■ Work request ■
Omit all images, then repeat exactly the lines below from the one containing "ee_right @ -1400" through the one containing "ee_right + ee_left", both ends included.
↓
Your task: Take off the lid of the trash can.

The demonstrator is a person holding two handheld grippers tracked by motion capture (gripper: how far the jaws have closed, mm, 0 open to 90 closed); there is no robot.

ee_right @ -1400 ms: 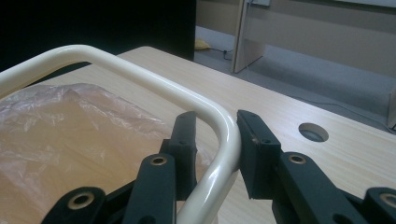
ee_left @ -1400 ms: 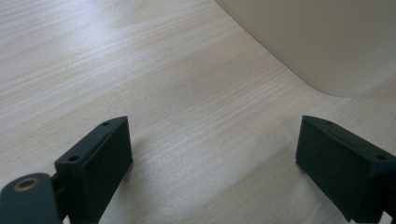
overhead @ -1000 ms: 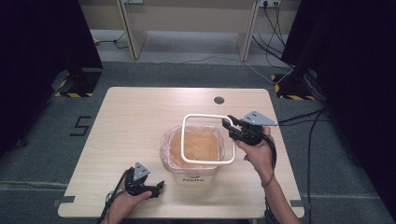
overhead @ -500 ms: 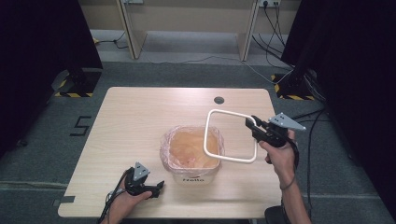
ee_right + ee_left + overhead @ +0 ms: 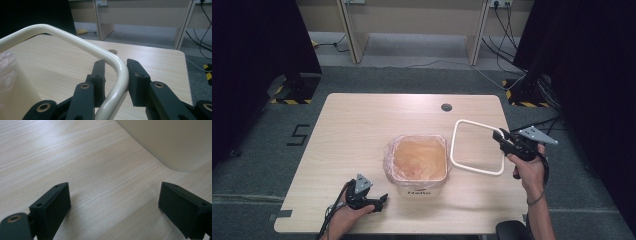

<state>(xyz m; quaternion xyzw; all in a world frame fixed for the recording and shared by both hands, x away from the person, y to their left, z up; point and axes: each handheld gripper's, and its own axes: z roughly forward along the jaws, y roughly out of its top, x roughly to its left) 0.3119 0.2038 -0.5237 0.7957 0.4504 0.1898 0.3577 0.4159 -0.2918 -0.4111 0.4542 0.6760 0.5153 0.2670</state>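
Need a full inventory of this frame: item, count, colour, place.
Light wooden table: one, pale wood, centre; a dark round hole near its far edge.
Cream plastic bin lined with a clear plastic bag: one, table centre, near the front.
Cream square ring frame: one, right of the bin, tilted, clamped at one corner.
Grey carpet floor: around the table.
Left tool: black, jaws open, front left of the table.
Right tool: black, shut on the ring frame.

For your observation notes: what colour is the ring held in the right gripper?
Glossy cream-white; the ring shows best in the right gripper view.
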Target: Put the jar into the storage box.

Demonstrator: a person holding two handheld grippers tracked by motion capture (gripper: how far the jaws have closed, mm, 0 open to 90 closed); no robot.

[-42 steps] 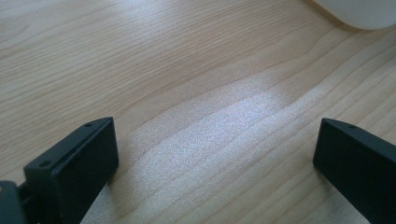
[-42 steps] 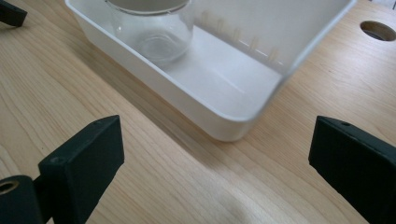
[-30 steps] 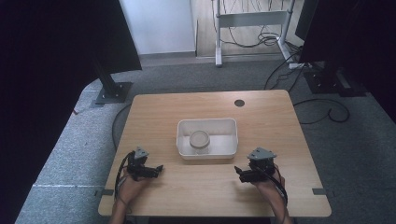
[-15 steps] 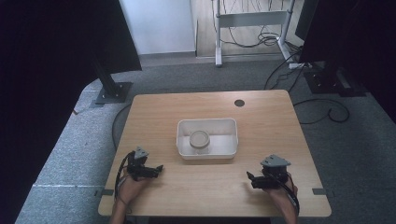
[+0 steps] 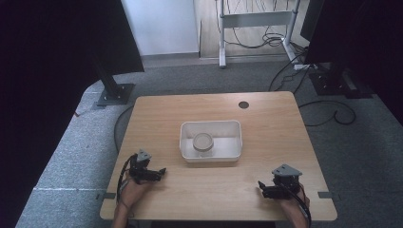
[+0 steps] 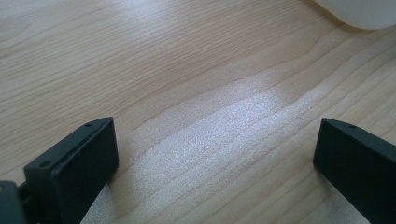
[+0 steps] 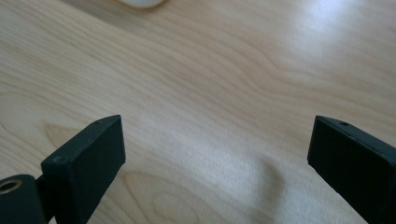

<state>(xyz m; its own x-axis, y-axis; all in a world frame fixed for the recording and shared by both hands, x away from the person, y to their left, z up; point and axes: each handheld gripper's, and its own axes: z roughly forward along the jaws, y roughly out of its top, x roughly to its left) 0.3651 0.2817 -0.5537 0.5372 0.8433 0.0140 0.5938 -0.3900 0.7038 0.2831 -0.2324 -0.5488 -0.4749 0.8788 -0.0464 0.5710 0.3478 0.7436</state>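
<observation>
A white rectangular tub (image 5: 233, 128) sits in the middle of the wooden table (image 5: 266, 118), with a round grey-white cup or lid (image 5: 203, 142) inside it at the left. My left gripper (image 5: 161, 172) rests low at the table's front left, jaws wide apart over bare wood (image 6: 210, 116); the tub's corner (image 6: 359, 11) shows at the top right of the left gripper view. My right gripper (image 5: 261, 186) sits near the front right edge, open, with only wood between its jaws (image 7: 215, 140).
A round cable hole (image 5: 244, 104) lies at the table's far right. Dark monitor stands and cables stand on the grey carpet beyond the table. Bare wood surrounds the tub on all sides.
My right gripper has drawn back toward the front edge and slightly to the right. The left gripper has stayed in place.
</observation>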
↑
■ Task result ■
ee_right @ -1400 ms: 
ee_left @ -1400 ms: 
overhead @ -1000 ms: 
overhead @ -500 ms: 
ee_right + ee_left + overhead @ +0 ms: 

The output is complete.